St. Thomas did divide formal and material logic, but he did not understand the division as we do. For us, formal logic is a homogenous group of blank templates which, if filled in with terms, necessarily yield valid conclusions. Logical forms are not that different from tax forms- we pick out the one we want, fill in the blanks, and are then certain that our conclusion is valid. If our conclusion is rejected, it will not be because we failed to complete the proper steps.

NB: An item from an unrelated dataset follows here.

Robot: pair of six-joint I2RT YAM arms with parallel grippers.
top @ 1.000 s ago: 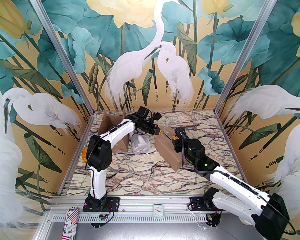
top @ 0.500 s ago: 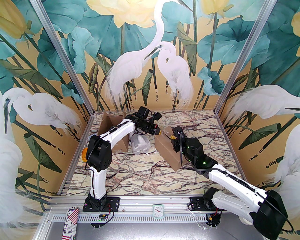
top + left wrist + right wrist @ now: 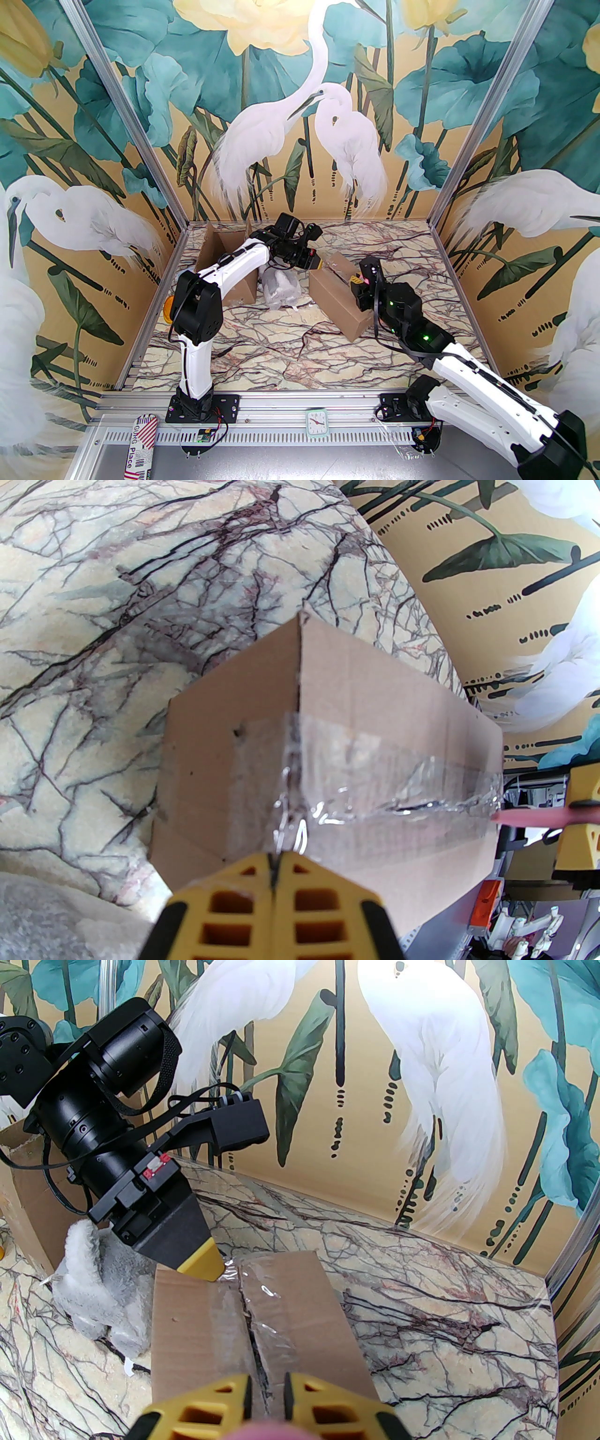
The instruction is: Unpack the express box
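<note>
Top external: left fingers (image 3: 318, 266) together, angled down at box (image 3: 335, 300) end; right fingers (image 3: 355, 280) clamp pink blade (image 3: 529, 817).

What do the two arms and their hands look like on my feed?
The left arm and right arm have white shells, black joints and black cables; the right shows green lights. The left hand and right hand have black bodies and yellow latticed tips.
</note>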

For St. Thomas, the syllogism is a series of relations of containment and exclusion of universality which must be acknowleged as such. If we try to prescind from universality (as we do in our account of formal validity), we lose the reason why certain terms are called “major” (more universal) ”minor” (less universal) and “middle”, which are the essential parts of the syllogism as St. Thomas understands it. The meanings of these terms are analogous in such a way that they are only fully verified in the first figure, and so any notion that syllogistic forms are homogeneous by generating true conclusions must go by the board. Only the first figure is valid in itself, and all other forms of the syllogism are valid by some participation in the first figure, and their parts are understood as certain ways of falling short of the first figure.
The difference between St. Thomas’s account of the form of the syllogism and our own is that for him the syllogism is a certain proper order of things in the mind so far as they are in the mind, and what is in intellect is universal. Contemporary philosophers, to my knowledge, simply do not see the nature of mental existence as relevant to logic, and so they simply cannot see what St. Thomas meant by logic.